Crítica: Quincas Berro D'água

Diretor de Cidade Baixa adapta obra de Jorge Amado e se perde na transição para a comédia

À primeira vista, Quincas Berro D'água poderia ser um daqueles filmes que marcam a história de nosso cinema nacional. Com bons atores no elenco, trama criada por um grande autor da literatura brasileira e um diretor que mostrou talento já em seu primeiro filme, o que poderia dar errado?

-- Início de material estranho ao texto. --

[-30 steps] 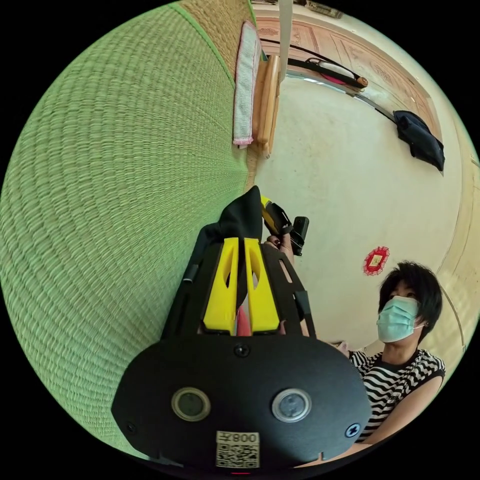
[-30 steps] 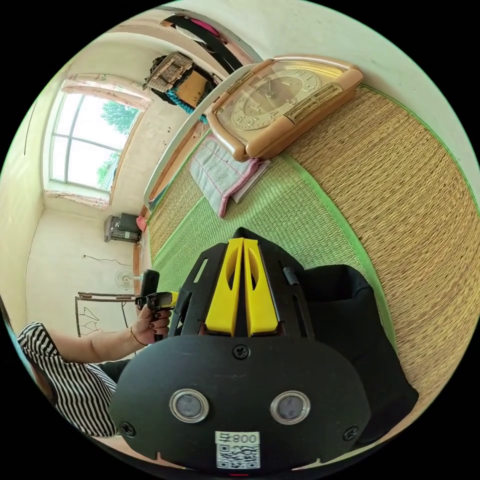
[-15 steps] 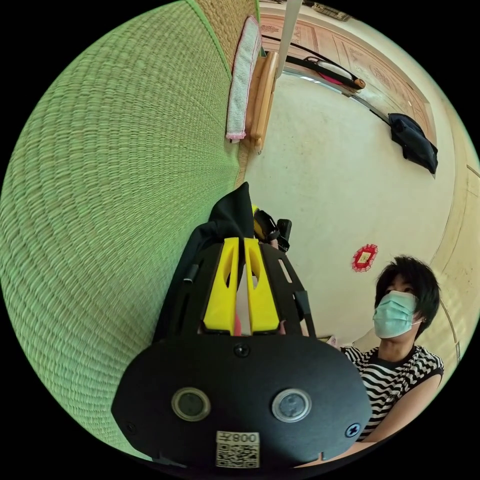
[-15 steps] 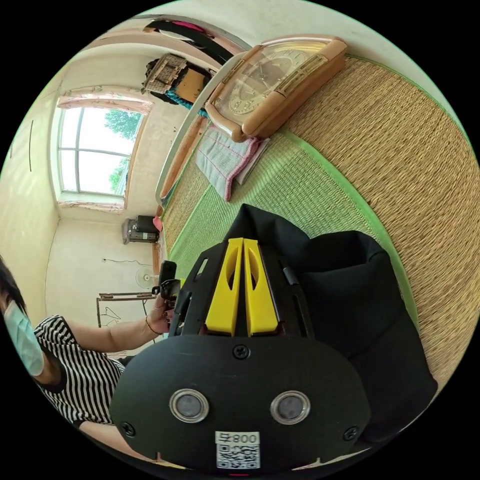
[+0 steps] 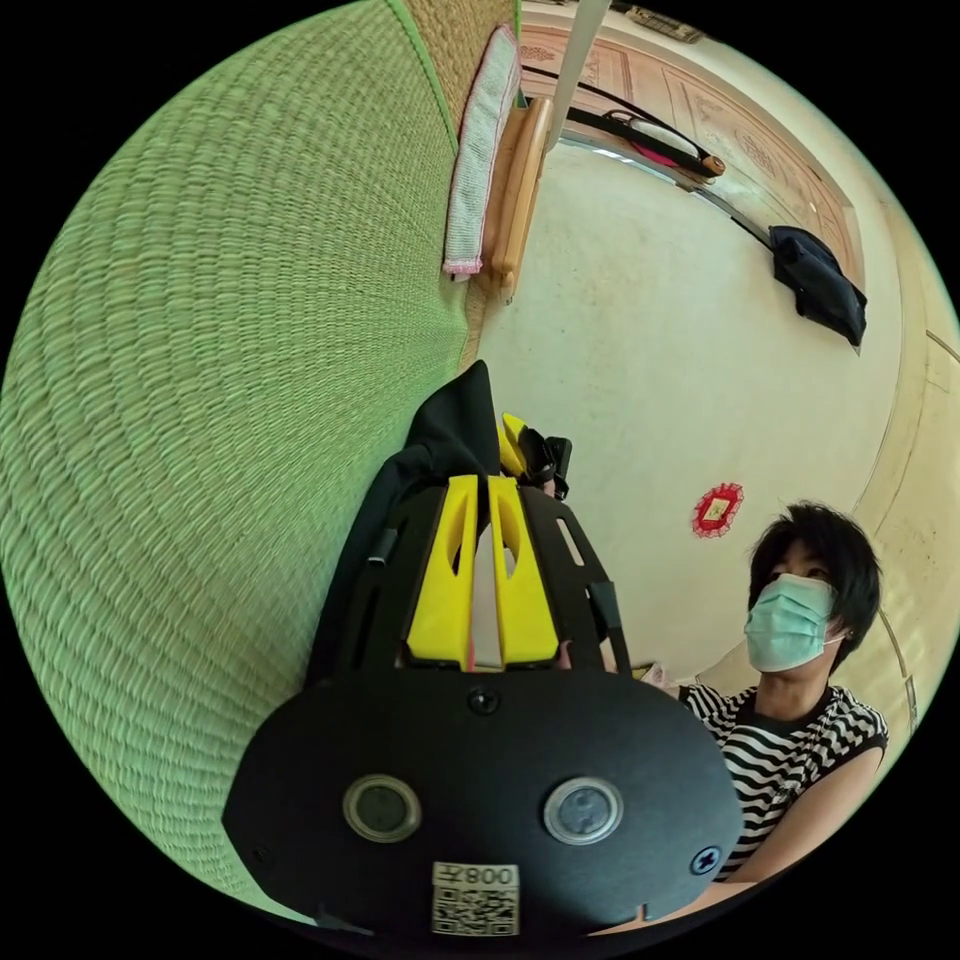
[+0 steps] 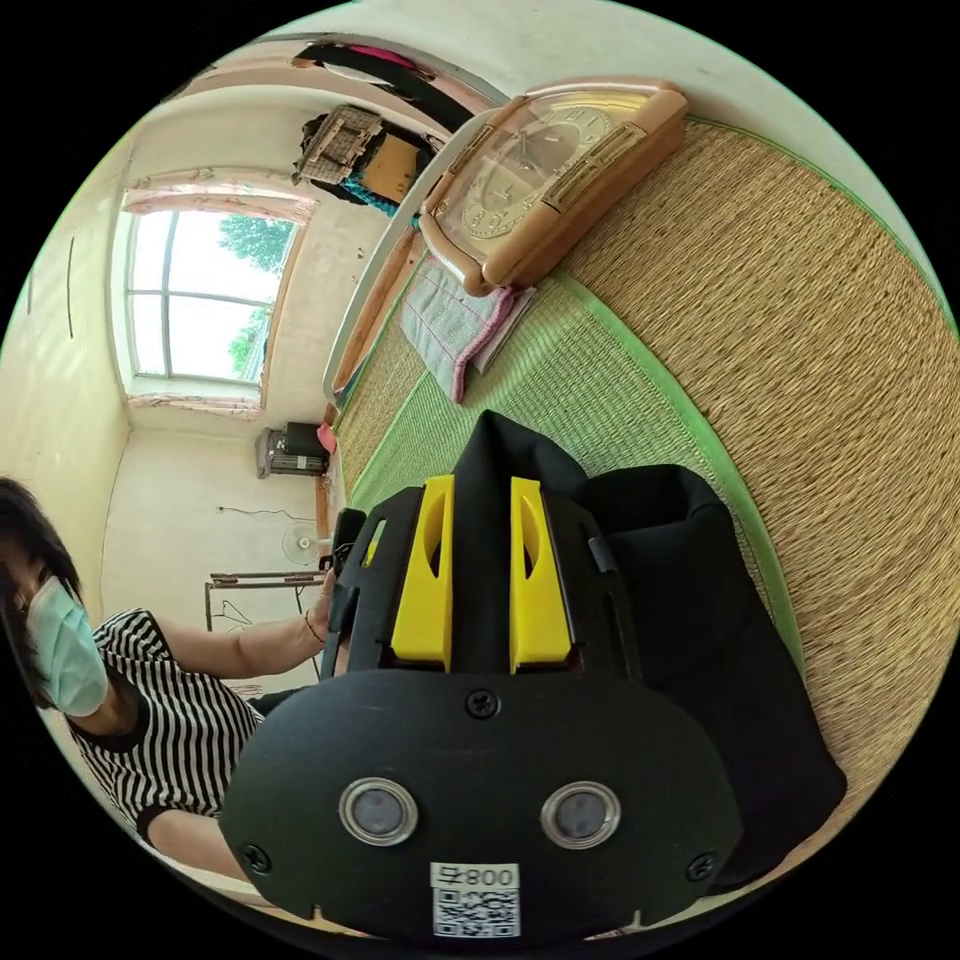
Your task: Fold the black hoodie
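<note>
Change since earlier: right gripper (image 6: 481,490) jaws now spread apart where they were pressed together; black hoodie (image 6: 690,620) sunk lower in the right gripper view.
Left gripper (image 5: 478,488): jaws nearly together, pinching a peak of black hoodie (image 5: 455,425) at the tips, centre of the left gripper view.
Right gripper: parted, black cloth lying between the jaws but not pressed; seen also as yellow tips just right of the cloth peak in the left gripper view (image 5: 512,440).
Hoodie: bunched and doubled over, lower right of the right gripper view, resting on the green woven mat (image 6: 560,385); in the left gripper view, raised against the mat (image 5: 230,330).
Step in hand: likely releasing one held edge after laying a fold down.
Next move: probably freeing the left pinch too, then taking a fresh edge and squaring the layers.
Containers: none with contents to tell; wall clock (image 6: 545,180) and pink-edged cloth (image 6: 450,325) lying on the mat, upper centre, well apart from the hoodie.
Person: striped top (image 6: 170,720), lower left.
</note>
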`<state>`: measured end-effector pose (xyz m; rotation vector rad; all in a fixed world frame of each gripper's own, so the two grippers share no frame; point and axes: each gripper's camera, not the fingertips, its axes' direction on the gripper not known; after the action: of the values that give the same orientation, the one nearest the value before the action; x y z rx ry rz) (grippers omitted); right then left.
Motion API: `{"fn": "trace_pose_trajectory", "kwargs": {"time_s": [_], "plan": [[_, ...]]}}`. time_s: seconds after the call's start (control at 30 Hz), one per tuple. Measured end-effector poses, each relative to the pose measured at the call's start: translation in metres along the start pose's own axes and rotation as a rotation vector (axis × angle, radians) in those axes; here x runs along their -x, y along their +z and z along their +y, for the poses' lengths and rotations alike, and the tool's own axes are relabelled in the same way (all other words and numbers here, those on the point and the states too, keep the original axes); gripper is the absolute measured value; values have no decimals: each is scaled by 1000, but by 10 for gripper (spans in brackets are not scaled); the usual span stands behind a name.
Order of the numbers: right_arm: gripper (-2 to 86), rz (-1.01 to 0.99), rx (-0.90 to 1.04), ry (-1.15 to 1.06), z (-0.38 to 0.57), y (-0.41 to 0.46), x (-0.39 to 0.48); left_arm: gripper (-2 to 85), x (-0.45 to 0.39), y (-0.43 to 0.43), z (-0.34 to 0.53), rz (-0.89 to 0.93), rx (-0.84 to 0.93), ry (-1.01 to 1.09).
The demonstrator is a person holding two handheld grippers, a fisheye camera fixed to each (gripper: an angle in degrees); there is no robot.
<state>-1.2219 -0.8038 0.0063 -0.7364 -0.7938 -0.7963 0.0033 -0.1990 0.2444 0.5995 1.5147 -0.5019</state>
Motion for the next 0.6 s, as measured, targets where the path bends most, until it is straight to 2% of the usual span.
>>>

Sérgio Machado fez sua estreia na direção de longa-metragens de ficção com o ótimo Cidade Baixa, em que mostra escolhas conscientes quanto à atuação e modos de filmar, revelando seu traço autoral. Em Quincas Berro D'água, temos uma pessoalidade pálida: vê-se o toque de Sérgio Machado ali... em algum lugar. No entanto, o diretor tinha em mãos um grande desafio: adaptar aos cinemas A Morte e a Morte de Quincas Berro D'Água, uma das mais célebres obras de Jorge Amado e, ainda assim, imprimir em Quincas seu toque como diretor. Como resultado, não temos nem um filme totalmente fiel à obra original, nem totalmente autoral.

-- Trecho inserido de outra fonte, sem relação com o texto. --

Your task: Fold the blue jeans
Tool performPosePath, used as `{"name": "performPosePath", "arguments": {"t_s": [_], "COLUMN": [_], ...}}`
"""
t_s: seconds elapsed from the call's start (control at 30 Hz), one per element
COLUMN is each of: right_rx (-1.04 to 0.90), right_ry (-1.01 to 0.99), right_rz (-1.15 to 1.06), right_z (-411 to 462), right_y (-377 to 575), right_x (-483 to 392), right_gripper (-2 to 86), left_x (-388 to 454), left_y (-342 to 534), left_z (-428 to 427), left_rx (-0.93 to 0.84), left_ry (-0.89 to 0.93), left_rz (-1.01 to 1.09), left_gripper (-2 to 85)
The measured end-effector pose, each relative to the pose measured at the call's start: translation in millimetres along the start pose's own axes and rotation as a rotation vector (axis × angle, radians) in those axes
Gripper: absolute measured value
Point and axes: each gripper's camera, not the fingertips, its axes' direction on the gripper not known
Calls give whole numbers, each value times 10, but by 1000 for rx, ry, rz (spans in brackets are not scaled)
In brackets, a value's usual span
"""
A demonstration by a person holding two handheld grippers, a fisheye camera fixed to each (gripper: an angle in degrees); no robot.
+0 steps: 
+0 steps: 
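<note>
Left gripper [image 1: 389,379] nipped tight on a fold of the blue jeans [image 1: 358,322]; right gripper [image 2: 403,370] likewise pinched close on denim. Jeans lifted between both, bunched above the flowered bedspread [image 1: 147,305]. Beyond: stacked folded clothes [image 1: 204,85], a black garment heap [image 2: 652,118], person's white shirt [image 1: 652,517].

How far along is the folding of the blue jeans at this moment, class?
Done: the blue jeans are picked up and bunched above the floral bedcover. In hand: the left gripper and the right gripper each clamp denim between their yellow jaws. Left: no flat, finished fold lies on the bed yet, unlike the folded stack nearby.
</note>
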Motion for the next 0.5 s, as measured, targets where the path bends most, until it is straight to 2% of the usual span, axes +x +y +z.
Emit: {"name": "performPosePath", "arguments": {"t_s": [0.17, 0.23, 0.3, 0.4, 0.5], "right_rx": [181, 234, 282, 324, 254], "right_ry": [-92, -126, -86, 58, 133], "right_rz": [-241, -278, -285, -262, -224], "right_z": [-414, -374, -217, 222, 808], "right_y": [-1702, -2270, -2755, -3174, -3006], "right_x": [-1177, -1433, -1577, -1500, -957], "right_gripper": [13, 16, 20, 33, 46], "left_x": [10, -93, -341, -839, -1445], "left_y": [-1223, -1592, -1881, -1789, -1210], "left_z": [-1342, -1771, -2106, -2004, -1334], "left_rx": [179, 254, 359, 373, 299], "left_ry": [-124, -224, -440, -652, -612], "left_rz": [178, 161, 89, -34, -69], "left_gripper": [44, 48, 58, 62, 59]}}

A migração do drama à comédia também não mostrou-se muito bem-sucedida e, por falar nisso, nenhuma das piadas é engraçada, não despertam nem aquele riso de canto de boca. O filme opta pelas piadas fáceis, que não pedem grande esforço de compreensão, como o desnecessário surto flatulento de Tia Marisa (Walderez de Barros).

Na trama de época, Vanda (Mariana Ximenes, ótima) recebe a notícia do falecimento de seu pai, Joaquim Soares da Cunha(Paulo José), um respeitável funcionário de repartição pública que um dia decidiu sair de casa, abandonar a família e cair na esbórnia, encontrando a felicidade em meio à gente da classe baixa, como marinheiros, prostitutas e capoeiristas.

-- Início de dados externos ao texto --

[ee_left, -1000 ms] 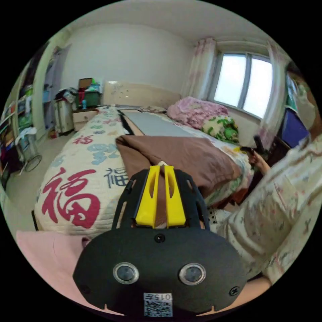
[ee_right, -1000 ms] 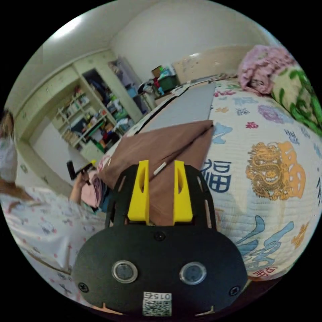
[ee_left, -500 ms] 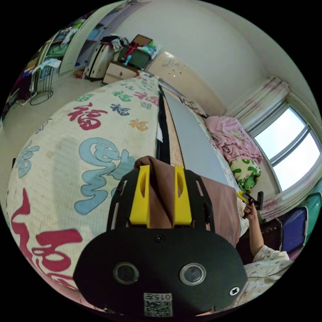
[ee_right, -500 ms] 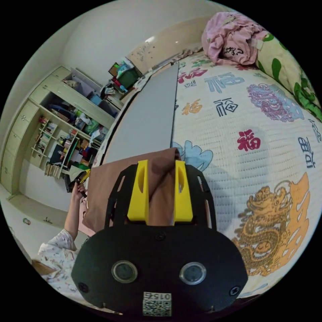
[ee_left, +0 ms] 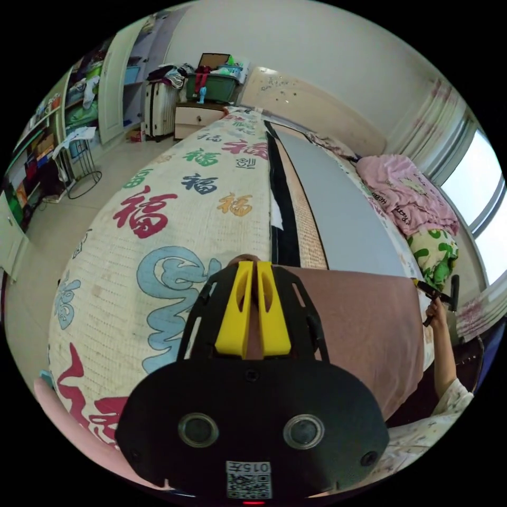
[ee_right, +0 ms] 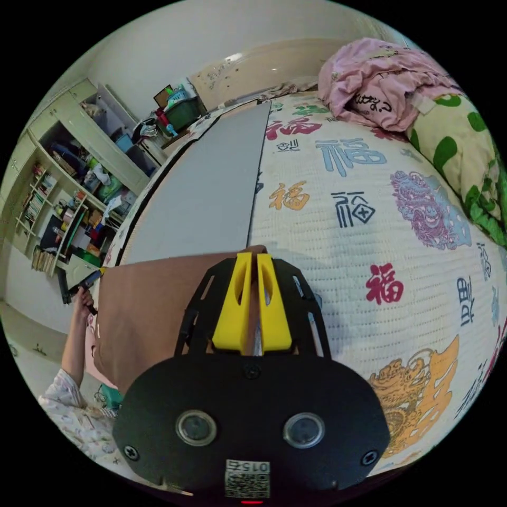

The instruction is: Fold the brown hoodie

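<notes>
Both grippers clamped on brown hoodie corners, grey board behind

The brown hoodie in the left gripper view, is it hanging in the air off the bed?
No, the brown hoodie lies flat across the quilt.

Both cameras ride close above the bed — left gripper view faces the headboard and wardrobe side, right gripper view likewise; shared: grey board, brown hoodie.
</notes>
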`<state>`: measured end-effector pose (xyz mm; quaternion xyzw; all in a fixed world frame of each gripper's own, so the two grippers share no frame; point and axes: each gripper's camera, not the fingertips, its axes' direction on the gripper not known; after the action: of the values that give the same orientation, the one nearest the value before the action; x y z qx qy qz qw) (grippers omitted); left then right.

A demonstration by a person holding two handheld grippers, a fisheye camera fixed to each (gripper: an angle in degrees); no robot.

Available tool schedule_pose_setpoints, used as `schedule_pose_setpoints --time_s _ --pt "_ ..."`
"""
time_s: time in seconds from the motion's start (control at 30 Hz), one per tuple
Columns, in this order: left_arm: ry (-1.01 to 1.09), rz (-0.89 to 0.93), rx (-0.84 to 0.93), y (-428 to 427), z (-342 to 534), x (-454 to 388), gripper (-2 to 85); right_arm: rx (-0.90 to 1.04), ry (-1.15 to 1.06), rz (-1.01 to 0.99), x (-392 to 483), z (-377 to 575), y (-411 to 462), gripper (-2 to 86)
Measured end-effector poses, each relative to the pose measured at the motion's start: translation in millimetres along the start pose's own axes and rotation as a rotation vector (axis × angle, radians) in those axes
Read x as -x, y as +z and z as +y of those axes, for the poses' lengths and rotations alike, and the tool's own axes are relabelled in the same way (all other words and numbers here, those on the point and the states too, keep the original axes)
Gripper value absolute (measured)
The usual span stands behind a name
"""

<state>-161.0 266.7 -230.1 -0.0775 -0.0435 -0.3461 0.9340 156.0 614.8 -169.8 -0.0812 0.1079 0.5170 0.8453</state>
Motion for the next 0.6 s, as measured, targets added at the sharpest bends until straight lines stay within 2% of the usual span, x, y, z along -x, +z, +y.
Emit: schedule_pose_setpoints --time_s 0.13,0.2,0.27,0.33,0.43,0.5,0.6 --pt "0.055 -0.022 0.048 -25 -14 -30 1.4 -0.036 -0.097 -0.019 -14 40 -26 3.1" --pt "0.104 -0.186 -0.02 -63 -20 -64 4.4 -0.09 -0.139 -0.018 -22 82 -55 4.6" --pt "0.194 -0.23 -0.116 -92 -26 -109 6.0 -0.137 -0.207 -0.079 -32 154 -86 7.9" --pt "0.337 -0.177 -0.166 -106 -39 -169 7.0 -0.15 -0.234 -0.096 -39 211 -97 11.1" --pt "0.574 -0.002 -0.143 -93 -72 -290 8.5 -0.106 -0.209 -0.068 -53 289 -92 12.2" --pt "0.688 0.15 -0.134 -65 -97 -392 11.6 -0.063 -0.16 -0.065 -65 322 -82 12.6" --pt "0.82 0.307 -0.078 -16 -118 -518 13.2 -0.027 -0.102 -0.165 -88 355 -61 12.9"
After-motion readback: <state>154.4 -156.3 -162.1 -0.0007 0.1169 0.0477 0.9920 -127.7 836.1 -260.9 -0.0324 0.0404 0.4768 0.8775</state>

Quando Vanda retorna à sala, visivelmente abalada, percebemos em sua dificuldade para explicar a morte do pai às amigas uma das questões centrais da trama, que é a preocupação da família com sua reputação social. Vanda começa a tomar as providências para o enterro, veste o cadáver em um terno para deixá-lo apresentável, na crença de que estava trazendo Quincas de volta aos eixos. É nesse momento que ela toma contato com o bairro onde vivia o pai e seus amigos boêmios, o que leva ao choque entre a formalidade das classes altas versus a autenticidade e espontaneidade das classes baixas. Em off, Quincas narra a história e destila comentários ácidos sobre a sociedade burguesa.

Lá pelo meio da madrugada só sobraram Pastinha (Flávio Bauraqui), Pé de Vento (Luis Miranda), Cabo Martin (Irandhir Santos) e Curió (Frank Menezes) no velório. Sob o efeito da cachaça, o quarteto acredita que o morto fala com eles e que tudo aquilo não passa de uma peça pregada pelo festivo Quincas. Os amigos então servem cachaça ao defunto, restituem sua antiga roupa e saem com o cadáver pelas ruas de Salvador, rumo a mais uma noite de boemia.

Enquanto o narrador póstumo não é uma estratégia totalmente inusual na literatura brasileira, a narrativa de Quincas difere daquela de Machado de Assis, em que Brás Cubas conta, do além, os acontecimentos de sua vida. Quincas é um narrador póstumo que conta sua vida após a morte, mas não a continuidade de sua alma, e sim de seu corpo. Deve-se apontar, no entanto, que as aventuras e andanças do morto geram certo incômodo - falta ali um tom fantástico. Fica impossível entrar na onda do grupo beberrão que dialoga com o defunto (e sua amante inclusive mostra-se decepcionada quando Quincas, justamente em seu aniversário, não consegue "comparecer") e cogitar a possibilidade de que o festeiro esteja mesmo vivo, quando nos deparamos com o duro realismo daquele corpo sendo carregado por aí.